The first is that sustainability policy derives from an overriding concept and guiding principles that are made to permeate significant areas of politics and society. And the “best practice” to make this happen is to get specific in national debates on a new score-card of progress. The UN’s 16 development goals with their 169 sub-goals cannot be imposed on the people. Countries must develop their own specific score-cards for their own conditions albeit conforming with the goals.
The second requirement for success, Bertelsmann’s study found, is that sustainability policy must be developed and implemented in a participatory manner. Therefore, the task for countries is to develop new participatory formats for planning. Not only must large numbers of people be engaged, but different constituents must listen to each other to develop an integrative vision of the future of the country.

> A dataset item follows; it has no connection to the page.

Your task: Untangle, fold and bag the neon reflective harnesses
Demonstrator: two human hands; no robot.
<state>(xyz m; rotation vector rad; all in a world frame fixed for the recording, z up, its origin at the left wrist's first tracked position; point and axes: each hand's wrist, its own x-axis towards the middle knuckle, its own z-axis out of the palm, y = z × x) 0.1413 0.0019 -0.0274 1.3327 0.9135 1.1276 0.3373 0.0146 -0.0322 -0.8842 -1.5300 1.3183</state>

For a 15-year vision to keep successive governments on course, it must be a vision that people believe in. It must be the people’s shared vision with their participation in it. The vision cannot be just a good document which a new government can tear up and write another. The goals must matter to people and be expressed in terms they understand. Then only will pressure from the people compel new governments to stay on course towards it.
Also, a process based on systems thinking, rather than linear planning, is required to understand the interplay of social, political, and economic forces to foresee the scenarios they will produce, and to describe the paths for the flotilla to steer towards its vision through dynamic changes in the environment.
The conclusion is that the NITI Aayog’s 15-year vision document will not matter as much the process by which the vision and the directions to it will emerge. The process used will determine whether the vision, and the programmes and policies it recommends, will accelerate the progress of the country towards its goals of sustainable and inclusive development.
Arun Maira is a management consultant and former member of Planning Commission of India.